## Task brief
Write out the material below again, line for line, without any images.

*** Block opens ***

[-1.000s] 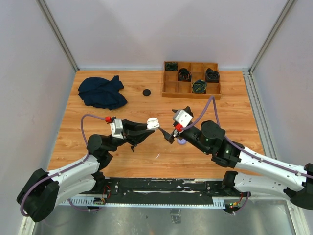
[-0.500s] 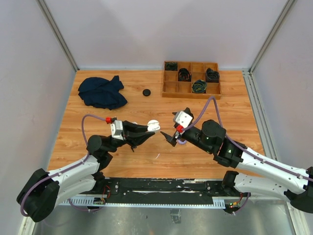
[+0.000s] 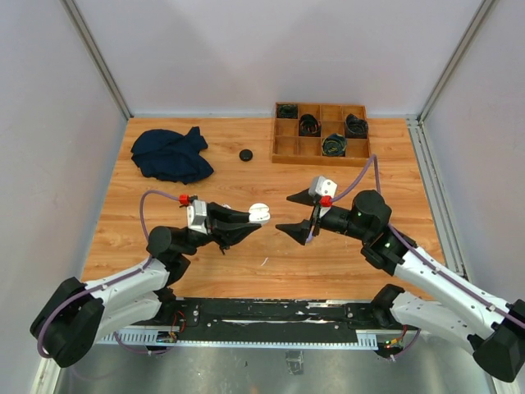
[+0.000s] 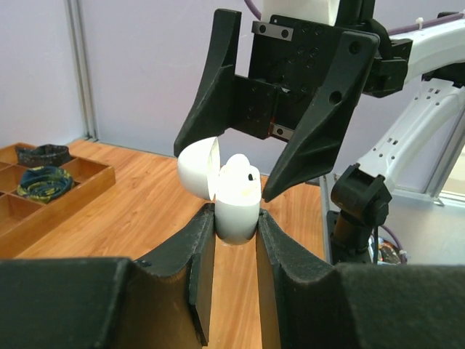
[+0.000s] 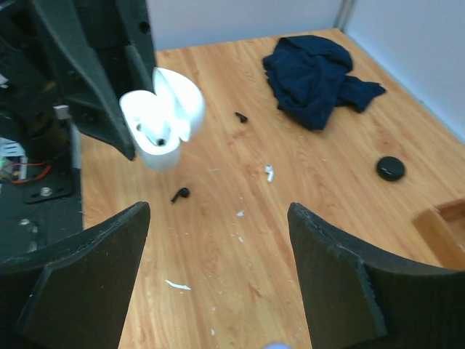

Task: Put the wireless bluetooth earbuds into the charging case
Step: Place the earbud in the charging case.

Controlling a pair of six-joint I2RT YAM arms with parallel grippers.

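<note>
**Current state.** The left gripper [image 4: 234,222] is clamped on the lower body of the white case [image 4: 236,198]. It holds the case up off the table [image 3: 246,254] with the lid hinged open. A seated bud [image 4: 243,177] appears to fill one well; whether the other well is filled cannot be told. The right gripper [image 5: 218,218] faces the case from close by, with its jaws spread wide and nothing between them.

**Loose parts (right wrist view).**
- A black bud [image 5: 180,194] lies on the wood just below the case.
- A white bud [image 5: 269,172] lies further out, toward the round black case [image 5: 391,168].
- A second dark piece [image 5: 240,116], probably another bud, lies nearer the cloth [image 5: 316,69].

**Handling.**
- Each bud is tiny, light, rigid and glossy. It is likely to squirt out of a hard pinch or skate across the wood.
- Take hold across the rounded head and leave the stem free, so the stem can enter the well first.
- Close gently.
- The case shell is just as smooth. The low grip on its body suits it, because the lid and wells stay unobstructed.
- The white bud looks like the match for this case.
</note>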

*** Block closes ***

## Answer to this exercise
[-1.000s] 
[-0.500s] 
[+0.000s] 
[+0.000s] 
[+0.000s] 

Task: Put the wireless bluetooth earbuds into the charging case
Step: Place the earbud in the charging case.

Controlling a pair of six-joint I2RT YAM arms with parallel grippers.

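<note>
**Current state.** The left gripper [image 4: 234,222] is clamped on the lower body of the white case [image 4: 236,198]. It holds the case up off the table [image 3: 246,254] with the lid hinged open. A seated bud [image 4: 243,177] appears to fill one well; whether the other well is filled cannot be told. The right gripper [image 5: 218,218] faces the case from close by, with its jaws spread wide and nothing between them.

**Loose parts (right wrist view).**
- A black bud [image 5: 180,194] lies on the wood just below the case.
- A white bud [image 5: 269,172] lies further out, toward the round black case [image 5: 391,168].
- A second dark piece [image 5: 240,116], probably another bud, lies nearer the cloth [image 5: 316,69].

**Handling.**
- Each bud is tiny, light, rigid and glossy. It is likely to squirt out of a hard pinch or skate across the wood.
- Take hold across the rounded head and leave the stem free, so the stem can enter the well first.
- Close gently.
- The case shell is just as smooth. The low grip on its body suits it, because the lid and wells stay unobstructed.
- The white bud looks like the match for this case.
</note>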

No more output is expected here.